By Sean Williams www.vice.com
It’s 10 PM and I’m in the back of a Dubai taxi, racing home after a shit day’s work. My driver is mumbling something in a mixture of Urdu and English as we thread through T-junctions and traffic lights.
“Just my mom, dad, and sister.”
“How much money do you give to your sister?”
“None–she works.”
“None?!” he cries.
Mahmud is 32 and from Peshawar, on Pakistan’s perilous border with Afghanistan. It’s the rocky hinterland where the US claims a new generation of Al Qaeda terrorists are being groomed, and only a few hours from the former home of Osama Bin Laden. It wasn’t politics that brought Mahmud a thousand miles across Asia–it was money, and even that’s not good anymore.
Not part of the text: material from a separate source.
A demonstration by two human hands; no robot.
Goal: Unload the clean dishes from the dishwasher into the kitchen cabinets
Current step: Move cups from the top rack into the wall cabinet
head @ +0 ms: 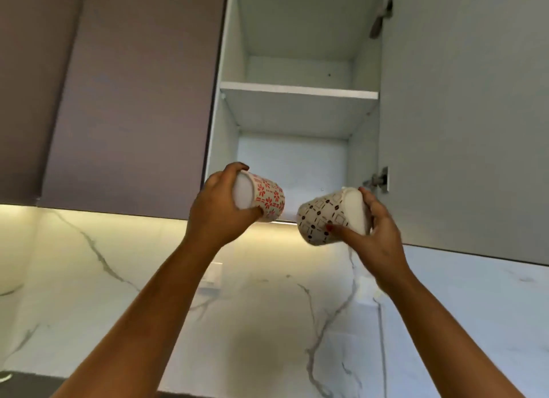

“Back home I had nothing,” he says. “Here, what I get I send to my sisters, my brothers, and parents.” Mahmud has been in Dubai six years. When he first got here, it was a very different place. Half of it wasn’t standing, certainly not the Burj Khalifa, tallest building in the world by a mile, an 828-meter middle finger at the western powers that ran Dubai as recently as 1971.
Back then the city was home to fewer than 100,000 people concentrated around a pearl-rich creek. Now, as we all know, it’s a sprawling super-city home to over two million, of which barely 20 percent are locals. Scores of South Asian service staff – laborers and taxi drivers like Mahmud, who saw a chance to earn western money in the Middle East and jumped at it.
The metro only has two lines, so everyone gets cabs. But the drivers aren’t making any money, especially after the financial claw-hammer crashed down on Dubai in 2008. On a lucky day, a driver used to be able to make up to a thousand dollars a month in fares. But the state-governed taxi firms make him pay back visa costs, medical check-ups, and car maintenance. The company also fines drivers up to $60 for missing monthly targets–they even pay $250 for their flight attendant-style uniforms.